The Rams have played 27 games at Falcon Stadium, holding a 10-17-1 record with the last win in Colorado Springs back in 2002. The lone tie was in 1967 following the first win in 1966 when the Rams upset the Falcons in a very memorable game that propelled them to their best football season since 1955.
There have been some other memorable games at Falcon Stadium, with the 1990 game being one that helped jump-start the year that led them to the Freedom Bowl championship. Coach Earle Bruce opened the 1990 season with a 35-33 thriller that included a blocked punt by Rams senior Dolf Renaud that was recovered by Bob Stratman in the end zone for the touchdown that proved to be a winner.
However, no game at Falcon Stadium has been more memorable than the 1996 come-from-behind victory staged on national television.

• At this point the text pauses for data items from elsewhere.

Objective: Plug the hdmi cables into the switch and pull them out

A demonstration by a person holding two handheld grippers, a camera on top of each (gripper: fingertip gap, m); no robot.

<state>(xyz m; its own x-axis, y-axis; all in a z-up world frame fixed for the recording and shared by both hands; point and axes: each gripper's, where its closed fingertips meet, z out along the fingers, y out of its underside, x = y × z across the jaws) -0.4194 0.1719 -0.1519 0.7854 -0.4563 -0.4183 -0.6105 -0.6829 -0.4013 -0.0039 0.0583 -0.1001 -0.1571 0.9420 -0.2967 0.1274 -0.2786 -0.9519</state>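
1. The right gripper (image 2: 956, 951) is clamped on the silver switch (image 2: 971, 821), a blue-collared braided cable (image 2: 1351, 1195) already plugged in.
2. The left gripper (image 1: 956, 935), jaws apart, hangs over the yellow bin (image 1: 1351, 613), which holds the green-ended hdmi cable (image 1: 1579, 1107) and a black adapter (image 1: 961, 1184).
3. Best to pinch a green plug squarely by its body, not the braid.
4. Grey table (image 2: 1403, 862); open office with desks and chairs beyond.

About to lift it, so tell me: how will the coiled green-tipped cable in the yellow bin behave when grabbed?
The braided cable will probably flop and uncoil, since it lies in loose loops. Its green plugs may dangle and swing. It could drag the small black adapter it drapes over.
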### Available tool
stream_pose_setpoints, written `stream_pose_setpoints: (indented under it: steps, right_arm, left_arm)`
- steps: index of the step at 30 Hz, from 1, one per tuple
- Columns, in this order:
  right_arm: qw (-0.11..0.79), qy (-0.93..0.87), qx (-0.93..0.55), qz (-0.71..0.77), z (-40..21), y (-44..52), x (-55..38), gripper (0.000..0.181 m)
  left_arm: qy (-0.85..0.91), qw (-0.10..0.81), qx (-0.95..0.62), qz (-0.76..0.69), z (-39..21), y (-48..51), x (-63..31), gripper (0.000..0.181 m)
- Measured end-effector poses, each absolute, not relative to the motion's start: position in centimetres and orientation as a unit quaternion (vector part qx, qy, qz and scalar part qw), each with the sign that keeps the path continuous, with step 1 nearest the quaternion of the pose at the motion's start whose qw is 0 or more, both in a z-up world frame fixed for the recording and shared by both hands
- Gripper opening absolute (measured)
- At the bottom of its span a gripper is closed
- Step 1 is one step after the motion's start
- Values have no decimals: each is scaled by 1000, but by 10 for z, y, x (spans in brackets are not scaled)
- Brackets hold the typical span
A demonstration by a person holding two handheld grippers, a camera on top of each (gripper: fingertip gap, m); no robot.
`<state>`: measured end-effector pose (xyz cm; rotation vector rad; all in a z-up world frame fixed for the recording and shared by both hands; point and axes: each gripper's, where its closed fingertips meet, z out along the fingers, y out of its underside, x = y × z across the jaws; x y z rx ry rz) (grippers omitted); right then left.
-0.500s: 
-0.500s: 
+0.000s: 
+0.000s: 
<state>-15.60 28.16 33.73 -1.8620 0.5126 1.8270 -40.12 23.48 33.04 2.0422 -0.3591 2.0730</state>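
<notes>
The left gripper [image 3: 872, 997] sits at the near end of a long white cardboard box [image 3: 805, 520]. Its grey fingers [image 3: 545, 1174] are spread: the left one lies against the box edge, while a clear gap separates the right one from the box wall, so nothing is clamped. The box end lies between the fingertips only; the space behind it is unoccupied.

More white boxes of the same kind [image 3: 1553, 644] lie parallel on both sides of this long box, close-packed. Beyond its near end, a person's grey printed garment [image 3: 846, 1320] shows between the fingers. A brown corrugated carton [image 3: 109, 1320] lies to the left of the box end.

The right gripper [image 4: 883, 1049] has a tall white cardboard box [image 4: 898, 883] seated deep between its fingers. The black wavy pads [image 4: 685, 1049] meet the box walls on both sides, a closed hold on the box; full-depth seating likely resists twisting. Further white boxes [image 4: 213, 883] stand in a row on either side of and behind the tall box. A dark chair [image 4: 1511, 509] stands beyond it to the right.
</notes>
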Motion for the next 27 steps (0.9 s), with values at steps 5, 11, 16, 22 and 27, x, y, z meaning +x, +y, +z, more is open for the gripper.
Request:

With the Rams down 41-14 late in the third quarter, Sonny Lubick’s team scored 28 unanswered points to beat the Falcons 42-41. The game was decided on a 4th-and-10 play where Jeremy Calhoun made a fingertip catch in the end zone to tie the score with less than a minute to play. After an excessive celebration penalty, Matt McDougal kicked the longer-than-usual PAT and the Rams’ amazing upset was complete.
The Rams should continue to play the Falcons for many years to come and many more memories will be made in the city where college football began 132 years ago.